BRIEF -> Tally the lines below that contain the word "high". Only the number should be returned.

STORED DATA ->
--- START ---

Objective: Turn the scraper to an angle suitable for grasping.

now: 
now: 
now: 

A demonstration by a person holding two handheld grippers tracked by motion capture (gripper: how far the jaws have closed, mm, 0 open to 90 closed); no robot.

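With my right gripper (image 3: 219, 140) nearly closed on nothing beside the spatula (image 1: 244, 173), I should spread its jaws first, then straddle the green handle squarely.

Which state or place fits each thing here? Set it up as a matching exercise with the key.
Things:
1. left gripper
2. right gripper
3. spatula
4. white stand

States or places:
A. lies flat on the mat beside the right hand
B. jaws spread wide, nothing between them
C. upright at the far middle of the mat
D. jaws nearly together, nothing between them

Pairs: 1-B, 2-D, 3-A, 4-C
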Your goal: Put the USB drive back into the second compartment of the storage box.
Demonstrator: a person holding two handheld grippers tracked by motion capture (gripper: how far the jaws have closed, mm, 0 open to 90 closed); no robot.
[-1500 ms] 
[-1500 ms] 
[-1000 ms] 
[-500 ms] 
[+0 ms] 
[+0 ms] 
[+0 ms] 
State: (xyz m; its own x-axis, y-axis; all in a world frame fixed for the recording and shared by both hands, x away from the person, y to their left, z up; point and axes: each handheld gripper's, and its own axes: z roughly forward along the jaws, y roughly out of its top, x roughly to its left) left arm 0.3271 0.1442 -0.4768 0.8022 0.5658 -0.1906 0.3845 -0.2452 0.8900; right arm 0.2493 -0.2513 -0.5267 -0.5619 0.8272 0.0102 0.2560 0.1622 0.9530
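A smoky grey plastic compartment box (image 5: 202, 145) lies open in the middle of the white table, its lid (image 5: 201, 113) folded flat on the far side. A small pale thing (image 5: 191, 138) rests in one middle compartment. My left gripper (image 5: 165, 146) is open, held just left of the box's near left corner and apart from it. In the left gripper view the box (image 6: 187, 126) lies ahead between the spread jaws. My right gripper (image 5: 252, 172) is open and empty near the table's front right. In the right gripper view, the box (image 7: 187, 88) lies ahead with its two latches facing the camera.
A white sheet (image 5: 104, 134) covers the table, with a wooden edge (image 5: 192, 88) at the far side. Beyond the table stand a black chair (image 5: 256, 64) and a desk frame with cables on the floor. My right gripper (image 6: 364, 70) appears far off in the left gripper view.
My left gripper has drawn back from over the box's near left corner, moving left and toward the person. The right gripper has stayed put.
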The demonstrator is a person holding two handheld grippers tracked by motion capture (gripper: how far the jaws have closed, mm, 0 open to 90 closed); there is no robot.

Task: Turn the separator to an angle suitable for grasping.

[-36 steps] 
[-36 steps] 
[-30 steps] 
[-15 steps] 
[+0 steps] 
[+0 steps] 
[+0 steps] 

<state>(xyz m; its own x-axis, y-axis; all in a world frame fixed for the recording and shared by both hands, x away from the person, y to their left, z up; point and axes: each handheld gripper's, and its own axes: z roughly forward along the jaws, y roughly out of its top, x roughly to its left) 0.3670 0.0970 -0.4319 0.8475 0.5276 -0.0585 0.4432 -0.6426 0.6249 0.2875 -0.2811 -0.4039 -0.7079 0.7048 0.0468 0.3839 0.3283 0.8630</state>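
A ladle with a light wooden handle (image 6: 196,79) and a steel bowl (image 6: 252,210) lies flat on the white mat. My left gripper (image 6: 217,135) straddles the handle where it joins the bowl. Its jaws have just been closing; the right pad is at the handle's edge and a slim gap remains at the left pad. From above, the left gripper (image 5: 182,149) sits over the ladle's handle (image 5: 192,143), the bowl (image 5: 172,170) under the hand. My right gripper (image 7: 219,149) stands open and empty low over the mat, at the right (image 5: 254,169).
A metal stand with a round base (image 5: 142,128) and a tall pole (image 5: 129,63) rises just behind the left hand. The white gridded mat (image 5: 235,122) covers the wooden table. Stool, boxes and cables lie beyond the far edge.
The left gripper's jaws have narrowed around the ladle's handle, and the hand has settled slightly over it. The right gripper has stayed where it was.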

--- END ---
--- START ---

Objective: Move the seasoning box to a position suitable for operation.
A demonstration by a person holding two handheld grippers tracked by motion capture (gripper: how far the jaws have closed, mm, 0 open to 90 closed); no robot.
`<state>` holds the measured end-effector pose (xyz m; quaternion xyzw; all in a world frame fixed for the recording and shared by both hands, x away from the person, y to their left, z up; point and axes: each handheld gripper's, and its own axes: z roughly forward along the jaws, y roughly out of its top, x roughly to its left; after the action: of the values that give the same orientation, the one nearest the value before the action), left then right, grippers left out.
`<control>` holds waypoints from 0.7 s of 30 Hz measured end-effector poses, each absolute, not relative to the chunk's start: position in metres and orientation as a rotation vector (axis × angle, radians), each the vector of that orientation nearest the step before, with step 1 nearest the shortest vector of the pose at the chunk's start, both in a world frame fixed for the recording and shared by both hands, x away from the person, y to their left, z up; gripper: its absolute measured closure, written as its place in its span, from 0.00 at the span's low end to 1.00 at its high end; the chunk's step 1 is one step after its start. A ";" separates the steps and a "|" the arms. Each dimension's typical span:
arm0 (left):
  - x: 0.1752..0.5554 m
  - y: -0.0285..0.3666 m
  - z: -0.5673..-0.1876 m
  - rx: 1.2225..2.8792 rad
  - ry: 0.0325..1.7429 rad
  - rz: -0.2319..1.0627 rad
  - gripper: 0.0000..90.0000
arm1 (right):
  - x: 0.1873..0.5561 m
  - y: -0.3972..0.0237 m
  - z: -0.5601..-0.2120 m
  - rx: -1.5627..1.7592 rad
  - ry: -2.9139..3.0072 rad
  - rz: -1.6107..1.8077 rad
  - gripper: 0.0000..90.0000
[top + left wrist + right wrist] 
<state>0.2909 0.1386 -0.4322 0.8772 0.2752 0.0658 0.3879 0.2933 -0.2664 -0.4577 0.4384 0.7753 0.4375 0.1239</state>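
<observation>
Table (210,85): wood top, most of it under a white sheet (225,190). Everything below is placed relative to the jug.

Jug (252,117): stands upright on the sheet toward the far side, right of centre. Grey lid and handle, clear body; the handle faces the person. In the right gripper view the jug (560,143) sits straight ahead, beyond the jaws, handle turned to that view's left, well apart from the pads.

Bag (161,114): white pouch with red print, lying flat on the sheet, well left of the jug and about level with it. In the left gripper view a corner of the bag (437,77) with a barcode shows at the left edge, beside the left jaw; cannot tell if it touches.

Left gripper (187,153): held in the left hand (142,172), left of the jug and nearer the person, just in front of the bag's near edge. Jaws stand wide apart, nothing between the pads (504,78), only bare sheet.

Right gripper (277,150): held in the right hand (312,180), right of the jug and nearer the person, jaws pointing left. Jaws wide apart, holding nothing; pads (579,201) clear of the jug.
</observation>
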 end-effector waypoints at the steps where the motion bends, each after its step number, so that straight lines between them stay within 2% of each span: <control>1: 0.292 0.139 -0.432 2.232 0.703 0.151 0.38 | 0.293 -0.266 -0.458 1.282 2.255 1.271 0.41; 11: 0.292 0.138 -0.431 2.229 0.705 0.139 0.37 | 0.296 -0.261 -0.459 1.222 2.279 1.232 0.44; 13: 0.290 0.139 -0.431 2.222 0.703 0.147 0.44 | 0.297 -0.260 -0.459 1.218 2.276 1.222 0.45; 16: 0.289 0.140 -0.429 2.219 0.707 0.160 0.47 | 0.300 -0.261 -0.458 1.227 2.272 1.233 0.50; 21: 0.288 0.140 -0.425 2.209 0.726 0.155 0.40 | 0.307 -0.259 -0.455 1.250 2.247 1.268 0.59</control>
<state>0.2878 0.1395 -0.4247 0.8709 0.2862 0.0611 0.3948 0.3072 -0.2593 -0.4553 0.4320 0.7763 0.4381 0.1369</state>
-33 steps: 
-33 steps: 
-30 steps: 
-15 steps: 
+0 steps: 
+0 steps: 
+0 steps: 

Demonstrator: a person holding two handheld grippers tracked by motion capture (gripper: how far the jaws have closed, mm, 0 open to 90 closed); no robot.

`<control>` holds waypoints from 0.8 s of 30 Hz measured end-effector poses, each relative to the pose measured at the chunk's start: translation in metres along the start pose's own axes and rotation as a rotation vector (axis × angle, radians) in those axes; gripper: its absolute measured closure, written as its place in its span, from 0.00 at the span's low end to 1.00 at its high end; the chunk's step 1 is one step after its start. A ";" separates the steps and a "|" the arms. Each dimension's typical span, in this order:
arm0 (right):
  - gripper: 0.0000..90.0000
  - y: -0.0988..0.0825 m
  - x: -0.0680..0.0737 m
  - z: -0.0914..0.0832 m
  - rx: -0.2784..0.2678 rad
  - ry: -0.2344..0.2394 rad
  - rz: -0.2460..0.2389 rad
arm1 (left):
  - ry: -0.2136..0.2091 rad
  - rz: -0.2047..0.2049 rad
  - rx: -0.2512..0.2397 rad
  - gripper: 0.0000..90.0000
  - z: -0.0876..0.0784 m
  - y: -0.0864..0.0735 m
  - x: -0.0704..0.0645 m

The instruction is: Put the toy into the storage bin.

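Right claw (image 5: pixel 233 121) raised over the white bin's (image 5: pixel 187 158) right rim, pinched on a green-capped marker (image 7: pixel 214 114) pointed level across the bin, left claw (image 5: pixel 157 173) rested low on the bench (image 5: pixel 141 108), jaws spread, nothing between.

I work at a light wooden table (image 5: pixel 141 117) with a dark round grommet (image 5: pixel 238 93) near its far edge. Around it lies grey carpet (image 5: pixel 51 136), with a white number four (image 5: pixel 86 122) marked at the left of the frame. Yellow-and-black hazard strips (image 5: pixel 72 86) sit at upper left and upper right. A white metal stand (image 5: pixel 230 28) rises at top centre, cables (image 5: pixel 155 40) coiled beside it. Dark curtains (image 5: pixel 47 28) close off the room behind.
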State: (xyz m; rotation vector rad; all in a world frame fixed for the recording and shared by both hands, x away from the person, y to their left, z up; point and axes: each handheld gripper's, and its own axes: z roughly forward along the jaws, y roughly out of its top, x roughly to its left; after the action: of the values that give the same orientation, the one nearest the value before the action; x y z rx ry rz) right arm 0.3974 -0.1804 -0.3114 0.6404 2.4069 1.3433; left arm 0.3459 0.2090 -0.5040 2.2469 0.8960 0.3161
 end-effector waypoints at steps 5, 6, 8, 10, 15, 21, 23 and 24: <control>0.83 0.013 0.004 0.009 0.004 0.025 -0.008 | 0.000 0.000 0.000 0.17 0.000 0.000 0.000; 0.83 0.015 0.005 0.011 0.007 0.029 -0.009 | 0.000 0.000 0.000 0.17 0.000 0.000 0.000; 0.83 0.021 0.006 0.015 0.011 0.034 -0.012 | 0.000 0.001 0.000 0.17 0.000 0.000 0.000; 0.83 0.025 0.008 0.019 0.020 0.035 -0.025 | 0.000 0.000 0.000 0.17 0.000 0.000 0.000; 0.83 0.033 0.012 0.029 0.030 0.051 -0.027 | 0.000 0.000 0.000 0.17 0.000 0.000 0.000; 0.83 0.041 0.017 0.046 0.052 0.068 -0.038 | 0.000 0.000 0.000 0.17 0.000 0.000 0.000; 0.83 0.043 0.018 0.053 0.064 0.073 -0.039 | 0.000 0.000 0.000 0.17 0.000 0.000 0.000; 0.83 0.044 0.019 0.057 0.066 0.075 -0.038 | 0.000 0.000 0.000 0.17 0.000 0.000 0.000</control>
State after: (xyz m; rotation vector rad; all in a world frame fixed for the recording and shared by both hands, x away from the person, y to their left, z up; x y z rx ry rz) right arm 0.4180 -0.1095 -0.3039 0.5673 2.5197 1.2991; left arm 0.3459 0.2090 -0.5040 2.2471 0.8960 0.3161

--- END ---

RESPONSE FOR THIS EXERCISE -> 2